Indocyanine green (ICG) is a near-infrared fluorescence (NIRF) contrast agent that is the only reagent approved by the Food and Drug Administration (FDA) for use in human subjects due to its low toxicity and high absorbance in the near-infrared spectrum. It is a water-soluble molecule that binds to plasma proteins immediately after intravenous injection and rapidly distribute through blood circulation. It is efficiently and selectively taken up by the liver cells and passed through the biliary tract. The NIRF imaging system consists of a 785-nm excitation light source, a near-infrared-sensitive image intensifier, and a customized charge-coupled device (CCD) camera outfitted with filters to collect fluorescence at 830 nm (Figure 1). Real-time fluorescein imaging technology uses a fluorescent contrast agent which absorbs near-infrared light, releasing the characteristics of different wavelengths of fluorescence, and then developing on the screen. ICG real-time fluorescing imaging technology can provide real-time tissue perfusion image, calibrate specific tissue areas, identify lymph nodes for surgeons. This technique can help surgeons make important decisions during the surgery. The author reviews the application progress of ICG NIRF imaging technology in the above-mentioned fields, and expects to provide new ideas for thoracic surgeons to settle clinical problems. We present the following article in accordance with the Narrative Review reporting checklist (available at https://ccts.amegroups.com/article/view/10.21037/ccts-19-84/rc).

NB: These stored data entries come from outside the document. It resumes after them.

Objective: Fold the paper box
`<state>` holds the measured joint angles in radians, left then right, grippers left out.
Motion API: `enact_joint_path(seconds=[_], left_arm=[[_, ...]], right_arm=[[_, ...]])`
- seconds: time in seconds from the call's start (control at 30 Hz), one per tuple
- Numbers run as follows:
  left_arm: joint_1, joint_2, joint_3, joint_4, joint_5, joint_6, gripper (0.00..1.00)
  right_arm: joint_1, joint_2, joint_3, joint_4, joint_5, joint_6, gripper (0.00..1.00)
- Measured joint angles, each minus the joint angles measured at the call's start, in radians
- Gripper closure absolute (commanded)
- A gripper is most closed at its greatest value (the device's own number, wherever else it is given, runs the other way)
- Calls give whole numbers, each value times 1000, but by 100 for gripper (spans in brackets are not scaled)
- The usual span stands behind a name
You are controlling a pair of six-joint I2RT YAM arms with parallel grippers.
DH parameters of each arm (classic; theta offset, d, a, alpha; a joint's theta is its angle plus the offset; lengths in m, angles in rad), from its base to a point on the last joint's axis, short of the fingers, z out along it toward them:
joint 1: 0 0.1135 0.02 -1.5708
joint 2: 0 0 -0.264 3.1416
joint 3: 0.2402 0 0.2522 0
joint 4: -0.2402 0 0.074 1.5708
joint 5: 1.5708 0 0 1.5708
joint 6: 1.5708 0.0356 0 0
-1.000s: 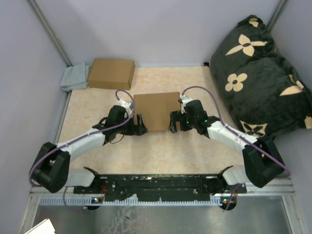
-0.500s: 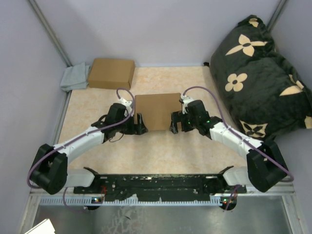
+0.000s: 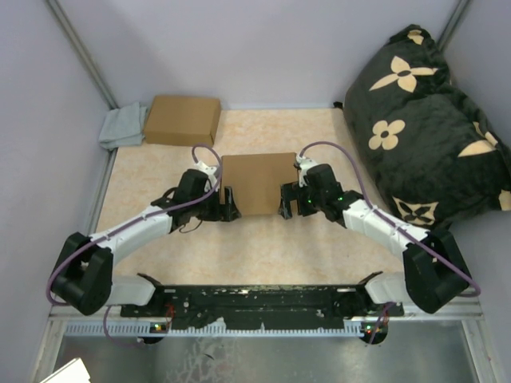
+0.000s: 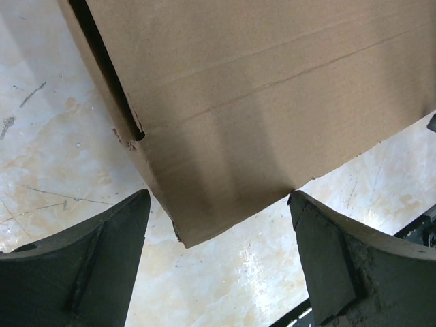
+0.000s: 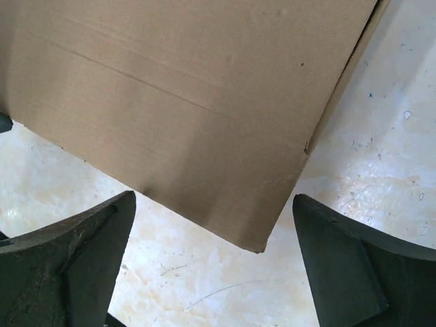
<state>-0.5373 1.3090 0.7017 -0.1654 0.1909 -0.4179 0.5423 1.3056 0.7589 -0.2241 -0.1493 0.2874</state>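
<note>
Top view: paper box (image 3: 257,182) lies mid-table (image 3: 263,247), betw. my two grippers. L gripper (image 3: 227,204) sits at its near-left corner, R gripper (image 3: 285,199) at its near-right corner. Wrist views: L fingers (image 4: 88,266) and R fingers (image 5: 68,266) stand wide apart, a box corner in each gap, touching neither side. Far left: 2nd brown carton (image 3: 183,120), grey cloth (image 3: 122,126) beside it.

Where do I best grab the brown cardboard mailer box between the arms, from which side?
Likely its near corners, from either side: the brown cardboard mailer box lies flat, one corner facing the open left gripper, the other facing the open right gripper.
</note>
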Motion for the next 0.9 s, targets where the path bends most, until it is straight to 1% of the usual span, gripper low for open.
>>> enact_joint_path(seconds=[0.3,0.33,0.37,0.4,0.43,0.5,0.53,0.57,0.63,0.73,0.9], left_arm=[[-2,36,0,14,3,0,12],[-2,37,0,17,3,0,13],[-2,38,0,21,3,0,16],[-2,40,0,27,3,0,25],[-2,43,0,31,2,0,38],[-2,53,0,42,3,2,59],[-2,60,0,43,3,4,66],[-2,68,0,45,2,5,69],[-2,82,0,44,0,8,70],[-2,97,0,40,-4,8,67],[-2,98,0,32,-27,11,58]], right_arm=[[0,28,-10,14,6,0,1],[0,30,-13,16,9,0,1],[0,31,-13,15,10,0,1],[0,32,-13,17,14,0,2],[0,32,-13,19,16,0,3],[0,32,-13,22,23,1,5],[0,32,-14,23,26,1,6],[0,32,-15,24,32,1,6],[-1,32,-21,25,47,0,7],[-1,32,-32,24,60,1,7],[-1,32,-46,22,71,4,7]])
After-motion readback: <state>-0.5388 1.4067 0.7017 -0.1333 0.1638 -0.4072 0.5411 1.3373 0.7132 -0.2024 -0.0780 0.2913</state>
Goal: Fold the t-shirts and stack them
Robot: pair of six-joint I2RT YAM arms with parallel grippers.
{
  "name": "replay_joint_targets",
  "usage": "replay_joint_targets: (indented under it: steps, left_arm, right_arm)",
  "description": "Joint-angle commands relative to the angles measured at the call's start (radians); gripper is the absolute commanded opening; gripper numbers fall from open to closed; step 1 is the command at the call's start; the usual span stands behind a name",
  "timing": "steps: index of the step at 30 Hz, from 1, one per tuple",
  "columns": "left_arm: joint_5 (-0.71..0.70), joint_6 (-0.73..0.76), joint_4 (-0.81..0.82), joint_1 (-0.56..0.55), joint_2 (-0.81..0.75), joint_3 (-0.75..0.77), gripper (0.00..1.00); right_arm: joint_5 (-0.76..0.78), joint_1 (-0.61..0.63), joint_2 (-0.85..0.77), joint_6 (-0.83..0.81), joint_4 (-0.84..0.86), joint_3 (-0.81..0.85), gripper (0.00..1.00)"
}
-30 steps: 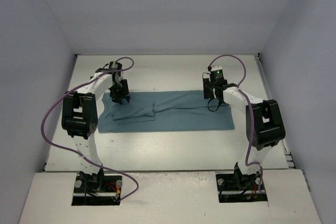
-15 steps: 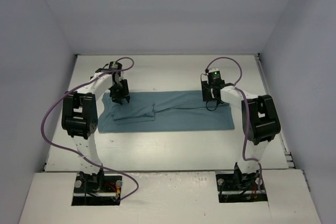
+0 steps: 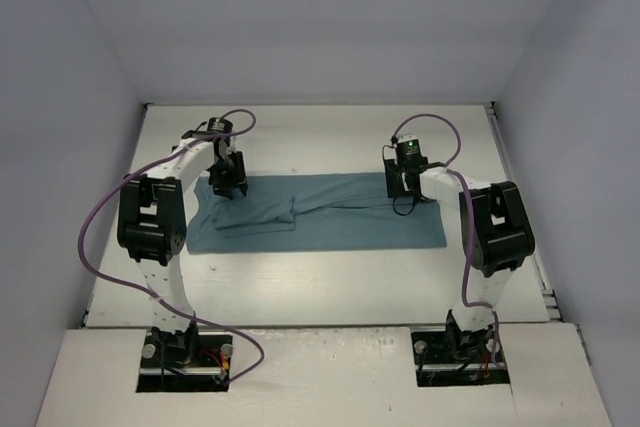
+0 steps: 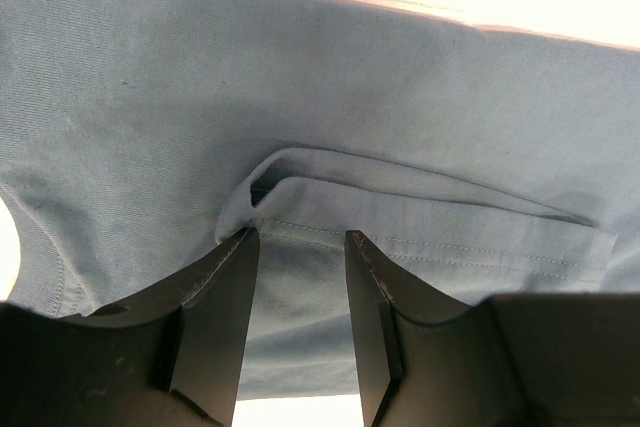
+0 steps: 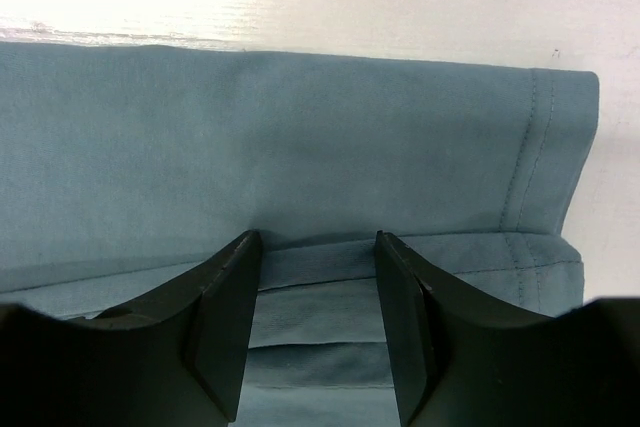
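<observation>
We've got the t-shirt (image 3: pixel 330 219) flat on the counter (image 3: pixel 320 282) mid-frame, long axis left-right. Left pincer (image 3: pixel 229 188) and right pincer (image 3: pixel 401 187) sit at its upper edge, one per end, jaws parted, nothing gripped.

1. T-shirt (image 3: pixel 330 215): teal cloth, soft fine knit, matt. Hems show neat rows of stitching. Folded layers lie smooth with slight creases.
2. Left tool (image 4: pixel 300 238) and right tool (image 5: pixel 318 237): both black, hard and plastic-looking, matt with a faint sheen, lightly scuffed.
3. Surface (image 3: pixel 320 282): white, smooth and hard, with small scratches and specks near the cloth.
4. Cables (image 3: pixel 81 239): purple, with a smooth, slightly glossy sheath.
</observation>
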Motion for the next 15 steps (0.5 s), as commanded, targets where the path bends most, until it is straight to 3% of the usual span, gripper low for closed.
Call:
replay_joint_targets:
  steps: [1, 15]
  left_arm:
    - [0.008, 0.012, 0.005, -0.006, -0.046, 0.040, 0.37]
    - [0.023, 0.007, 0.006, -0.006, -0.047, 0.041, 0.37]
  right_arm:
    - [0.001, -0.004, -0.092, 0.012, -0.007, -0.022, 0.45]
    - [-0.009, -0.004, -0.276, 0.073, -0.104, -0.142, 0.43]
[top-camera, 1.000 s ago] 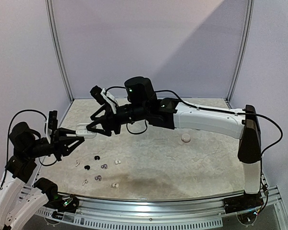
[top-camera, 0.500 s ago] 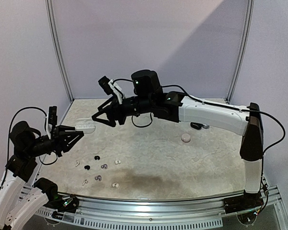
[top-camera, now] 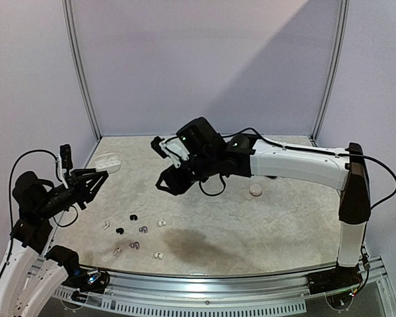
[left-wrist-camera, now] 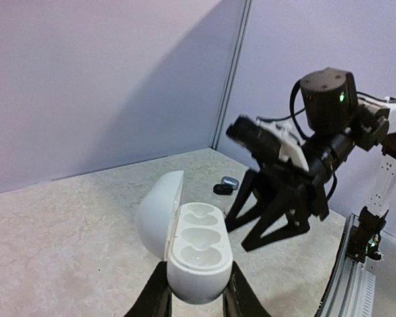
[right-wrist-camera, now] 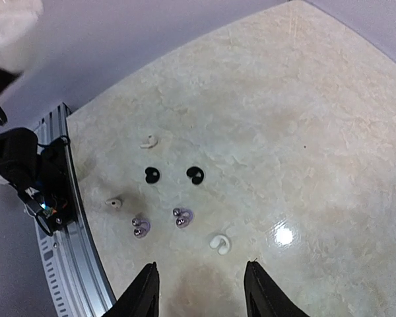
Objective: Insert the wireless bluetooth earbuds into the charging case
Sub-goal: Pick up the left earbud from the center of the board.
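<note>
Earbuds (right-wrist-camera: 181, 216) lie scattered loose on the table (top-camera: 251, 224) toward its near-left part, none of them yet in the charging case (left-wrist-camera: 191, 244): two black, two lavender-grey and several white ones show in the right wrist view, each apart from its neighbours. The left gripper (top-camera: 96, 175) pinches the case by its lower body and holds it up off the table at the left, lid (left-wrist-camera: 160, 211) swung open and both wells (left-wrist-camera: 199, 239) bare and facing up. The right gripper (right-wrist-camera: 201, 297) hangs above the cluster with its fingers spread and nothing between them, looking straight down on the buds. The step in hand looks like the reach for a first bud, with the case already presented to receive it. A white bud (right-wrist-camera: 219, 243) sits closest below the fingers and seems the easiest target. The next move calls for a descent that brackets one bud alone, a light close on so small and rounded a piece, then a carry to the left and a turn so that it seats in a well.
</note>
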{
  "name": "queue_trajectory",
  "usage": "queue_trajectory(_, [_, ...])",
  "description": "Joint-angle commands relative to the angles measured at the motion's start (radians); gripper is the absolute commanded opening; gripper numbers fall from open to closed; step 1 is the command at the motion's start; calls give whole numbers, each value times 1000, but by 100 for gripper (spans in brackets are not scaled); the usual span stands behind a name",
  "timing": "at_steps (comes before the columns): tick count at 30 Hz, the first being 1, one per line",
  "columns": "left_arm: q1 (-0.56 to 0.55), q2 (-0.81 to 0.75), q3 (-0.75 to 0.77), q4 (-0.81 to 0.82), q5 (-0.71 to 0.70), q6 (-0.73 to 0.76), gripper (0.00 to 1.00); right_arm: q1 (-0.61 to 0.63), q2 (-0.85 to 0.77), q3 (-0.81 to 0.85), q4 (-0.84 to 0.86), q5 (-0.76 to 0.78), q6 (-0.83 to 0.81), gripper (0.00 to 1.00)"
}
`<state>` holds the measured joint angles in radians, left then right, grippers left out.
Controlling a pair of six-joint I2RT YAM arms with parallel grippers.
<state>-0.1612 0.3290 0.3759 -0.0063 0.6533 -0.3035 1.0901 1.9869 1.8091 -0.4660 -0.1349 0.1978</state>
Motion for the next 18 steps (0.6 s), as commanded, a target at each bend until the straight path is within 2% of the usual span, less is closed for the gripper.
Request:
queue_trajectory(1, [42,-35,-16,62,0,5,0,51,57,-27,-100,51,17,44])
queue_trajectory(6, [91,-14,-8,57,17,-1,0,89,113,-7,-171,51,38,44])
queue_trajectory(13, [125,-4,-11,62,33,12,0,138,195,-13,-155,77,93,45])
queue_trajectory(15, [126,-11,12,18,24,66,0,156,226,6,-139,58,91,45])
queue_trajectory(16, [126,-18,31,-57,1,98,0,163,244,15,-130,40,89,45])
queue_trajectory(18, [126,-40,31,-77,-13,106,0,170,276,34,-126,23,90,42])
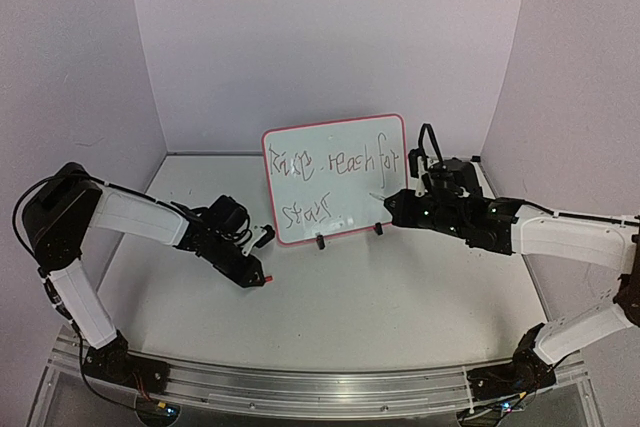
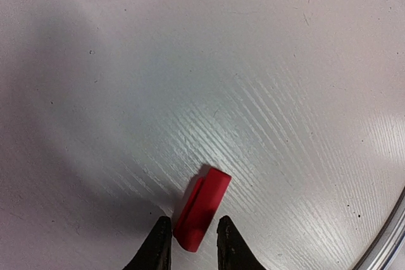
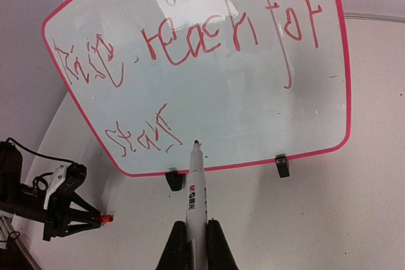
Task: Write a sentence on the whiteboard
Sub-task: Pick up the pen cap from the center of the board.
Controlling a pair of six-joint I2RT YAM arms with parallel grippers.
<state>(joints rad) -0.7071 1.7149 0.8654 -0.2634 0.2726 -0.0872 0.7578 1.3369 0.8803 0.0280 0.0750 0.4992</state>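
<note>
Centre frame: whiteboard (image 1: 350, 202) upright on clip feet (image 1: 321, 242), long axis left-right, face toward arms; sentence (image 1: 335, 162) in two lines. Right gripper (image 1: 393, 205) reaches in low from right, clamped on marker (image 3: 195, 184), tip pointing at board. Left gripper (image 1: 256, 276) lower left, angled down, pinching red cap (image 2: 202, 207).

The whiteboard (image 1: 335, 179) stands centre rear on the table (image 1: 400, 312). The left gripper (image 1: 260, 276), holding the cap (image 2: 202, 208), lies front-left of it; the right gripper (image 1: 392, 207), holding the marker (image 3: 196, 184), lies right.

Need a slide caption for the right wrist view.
Right tool grips a white marker, tip close to the red-framed whiteboard beside its handwritten sentence.
</note>
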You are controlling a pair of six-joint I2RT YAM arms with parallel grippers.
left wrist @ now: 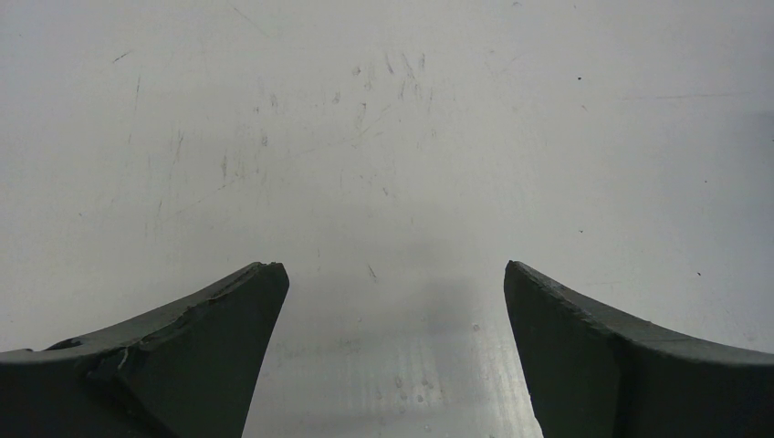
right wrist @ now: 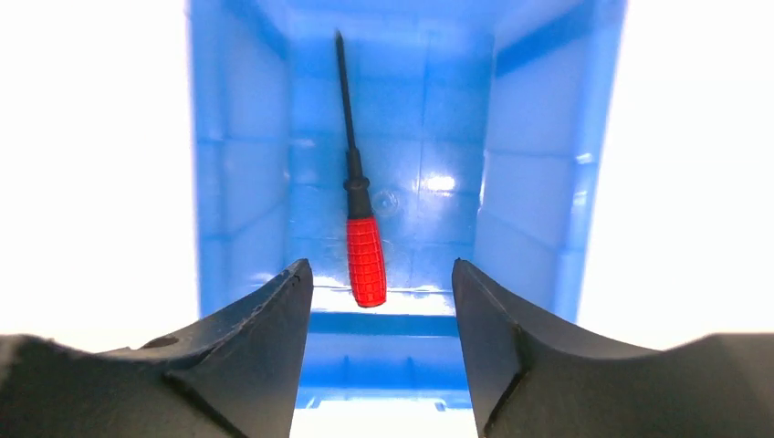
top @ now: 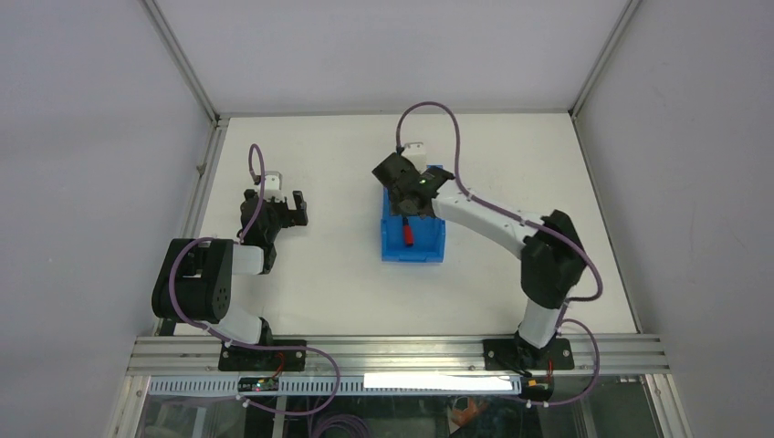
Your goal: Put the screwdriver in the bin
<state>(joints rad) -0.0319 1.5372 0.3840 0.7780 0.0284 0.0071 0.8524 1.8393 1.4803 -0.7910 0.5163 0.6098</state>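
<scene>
Lying on the floor of the bright blue bin (right wrist: pixel 529 210), the thin screwdriver (right wrist: pixel 363 248), ribbed red handle and black shaft, seems clear of the right jaws, parted and empty above; left jaws gape over the table (left wrist: pixel 383 137).

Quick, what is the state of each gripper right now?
Left gripper: open, holding nothing.
Right gripper: open, empty; the small red-handled, black-shafted screwdriver lies loose in the bright blue rectangular plastic bin.
</scene>
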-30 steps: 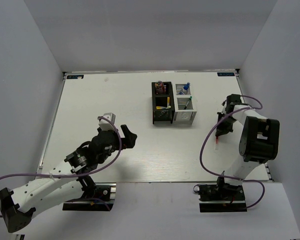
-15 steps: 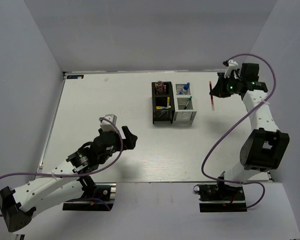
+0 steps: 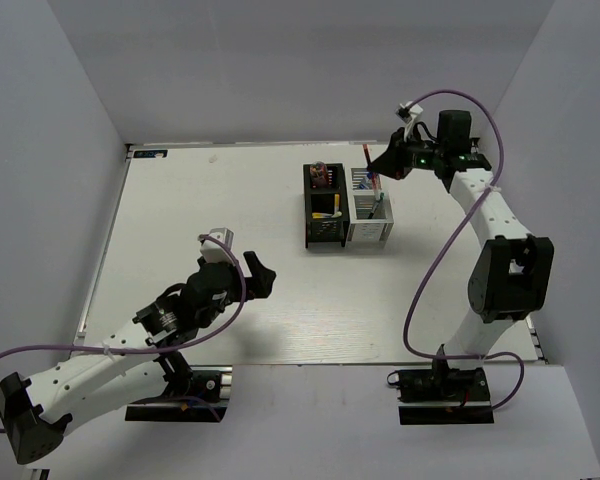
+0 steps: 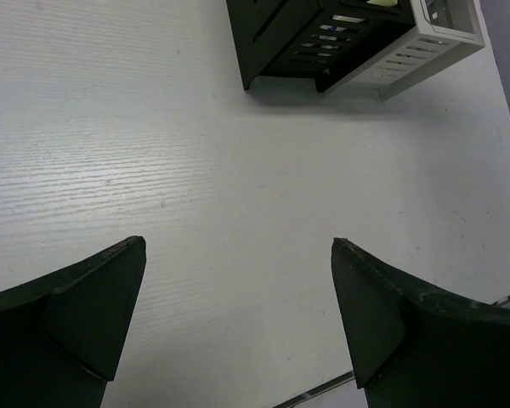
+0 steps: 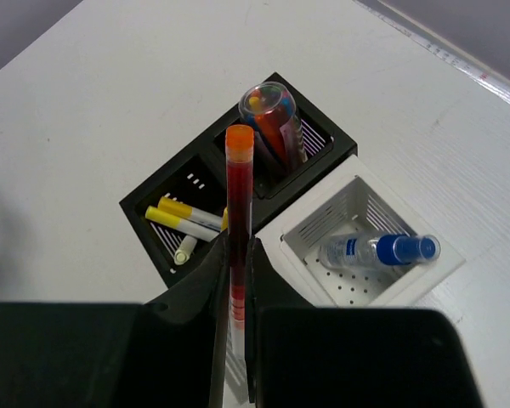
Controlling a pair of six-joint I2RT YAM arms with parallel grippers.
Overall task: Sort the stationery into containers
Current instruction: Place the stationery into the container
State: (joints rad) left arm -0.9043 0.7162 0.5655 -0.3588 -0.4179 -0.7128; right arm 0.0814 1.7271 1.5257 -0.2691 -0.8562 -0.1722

Figure 1 Principle in NIRF thoracoscope. NIRF technology uses a fluorescent contrast (ICG) agent which absorbs near-infrared light, releasing the characteristics of different wavelengths of fluorescence, and then developing on the screen. Fluorescent images are obtained when only the near-infrared light is supplied as illumination, while color images are obtained when the combination of both near-infrared light and white light are supplied as illumination. NIRF, near-infrared fluorescence, ICG, indocyanine green; CCD, charge-coupled device.

Methods

Electronic databases were systematically searched via MEDLINE/PubMed from inception to 2019. The following medical subject headings were searched: “indocyanine green (or ICG)” and “thoracic surgery”, “indocyanine green (or ICG)” and “pulmonary nodule”, “indocyanine green (or ICG)” and “pulmonary segment”, “indocyanine green (or ICG)” and “gastroesophageal anastomosis”, “indocyanine green (or ICG)” and “pulmonary bulla”, “indocyanine green (or ICG)” and “thoracic duct”, “indocyanine green (or ICG)” and “sentinel lymph node”. We almost select the latest 5-year literatures about ICG NIRF technology used in thoracic surgery to guarantee the advancement of our review paper.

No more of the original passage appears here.